Ik liet me weer meedrijven naar de baslijn. Daar was het zacht en helder. Daar stroomde het zo.
      Assyrische in wei ge sie te
      En zei tegen Sigi: ‘Mijn omzwervingen door –’
      Ik had eens op een Westbam-party, dat was nog daarbuiten, in de oude Halle Weißensee, misschien zelfs de eerste Mayday –

**

Voorpublicatie van vertaalde fragmenten uit de beginpagina’s van Rave (1998), geschreven door Rainald Goetz. Die sneed zijn voorhoofd open op het Ingeborg Bachmann-concours van 1983 onder het motto ‘alles altijd en telkens weer aan diggelen slaan, anders zit je met de identiteit, de stabiliteit en uiteindelijk ook nog met de “zin van”’, legde in Gestoord (1983) de psychiatrie, het (psychiatrische) systeem én gratuite antipsychiatrische opstellingen zowel inhoudelijk als stilistisch bloot middels de aspirerende punkpsychiater Raspe, controleerde de controle in Kontrolliert, waarin hij (de sound van) de Rote Armee Fraktion van nabij onderzocht, nadat hij het thema revolutie onder de loep had genomen in de stukken Krieg (1986), vertaald als Oorlog door Tom Kleijn, enz. enz.

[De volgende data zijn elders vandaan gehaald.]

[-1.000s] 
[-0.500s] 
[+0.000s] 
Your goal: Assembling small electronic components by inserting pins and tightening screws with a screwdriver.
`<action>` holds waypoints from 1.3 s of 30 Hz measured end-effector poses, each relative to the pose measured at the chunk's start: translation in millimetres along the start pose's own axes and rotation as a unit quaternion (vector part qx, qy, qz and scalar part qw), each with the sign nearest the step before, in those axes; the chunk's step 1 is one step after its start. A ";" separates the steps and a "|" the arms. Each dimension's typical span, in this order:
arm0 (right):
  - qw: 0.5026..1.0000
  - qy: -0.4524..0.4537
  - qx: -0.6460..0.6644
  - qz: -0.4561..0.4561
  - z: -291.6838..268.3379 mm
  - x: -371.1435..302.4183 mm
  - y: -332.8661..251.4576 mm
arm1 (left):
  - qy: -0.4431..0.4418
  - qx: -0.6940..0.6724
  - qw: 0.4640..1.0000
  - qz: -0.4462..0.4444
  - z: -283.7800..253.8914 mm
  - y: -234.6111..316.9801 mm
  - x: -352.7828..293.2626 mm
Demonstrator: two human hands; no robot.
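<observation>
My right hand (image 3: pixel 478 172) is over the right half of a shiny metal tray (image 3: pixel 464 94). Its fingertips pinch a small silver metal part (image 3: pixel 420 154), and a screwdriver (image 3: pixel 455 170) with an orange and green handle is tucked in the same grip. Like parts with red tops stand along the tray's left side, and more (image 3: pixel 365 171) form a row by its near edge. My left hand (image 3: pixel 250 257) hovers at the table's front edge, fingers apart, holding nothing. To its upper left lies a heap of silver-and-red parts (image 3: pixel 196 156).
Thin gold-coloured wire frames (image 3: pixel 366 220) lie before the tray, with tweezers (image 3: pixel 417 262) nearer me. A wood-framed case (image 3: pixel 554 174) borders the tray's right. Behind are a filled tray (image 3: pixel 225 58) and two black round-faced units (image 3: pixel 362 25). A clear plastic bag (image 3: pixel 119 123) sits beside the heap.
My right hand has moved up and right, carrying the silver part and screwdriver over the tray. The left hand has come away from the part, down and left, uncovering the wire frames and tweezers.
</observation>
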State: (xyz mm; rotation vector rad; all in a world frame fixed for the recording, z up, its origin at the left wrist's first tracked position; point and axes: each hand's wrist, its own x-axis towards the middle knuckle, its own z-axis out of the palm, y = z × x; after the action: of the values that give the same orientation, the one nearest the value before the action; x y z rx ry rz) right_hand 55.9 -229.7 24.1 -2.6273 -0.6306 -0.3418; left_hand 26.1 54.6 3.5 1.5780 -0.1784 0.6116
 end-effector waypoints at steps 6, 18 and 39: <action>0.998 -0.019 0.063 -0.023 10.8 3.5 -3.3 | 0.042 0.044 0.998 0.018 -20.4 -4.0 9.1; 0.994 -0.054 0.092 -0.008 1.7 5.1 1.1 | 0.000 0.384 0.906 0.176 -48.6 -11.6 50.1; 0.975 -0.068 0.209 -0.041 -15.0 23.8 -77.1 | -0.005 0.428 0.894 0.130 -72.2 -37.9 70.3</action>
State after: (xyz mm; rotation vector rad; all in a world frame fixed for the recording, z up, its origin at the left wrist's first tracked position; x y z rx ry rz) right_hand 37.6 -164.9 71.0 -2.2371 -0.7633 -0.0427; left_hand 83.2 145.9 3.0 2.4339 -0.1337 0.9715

Ook in Rave gaat de schrijver in de aanval. Hier en daar, in de hyperrealistische verzamel- en waarnemingswoede die Goetz kenmerkt, glitcht een naam. De auteur Christian Geissler, die ‘het revolutionaire als zo’n pseudoding van onthouding en tucht, opgave en plicht (…) het graf in prijst’, heet er ‘Geißler’ (‘geselaar’). En Frank Schirrmacher, tweevoudig ‘Journalist van het jaar’ in Duitsland, die vijftien jaar na Rave aan een hartaanval stierf, wordt een verleden bij de Stasi toegeschreven dat hem tot zelfdoding dreef. In de eerste plaats is Rave echter de bas en de beat van een ‘allesomvattende instemmingsstemming’ die een ‘immense IDEALITEIT oproept. Gevaarlijk genoeg’.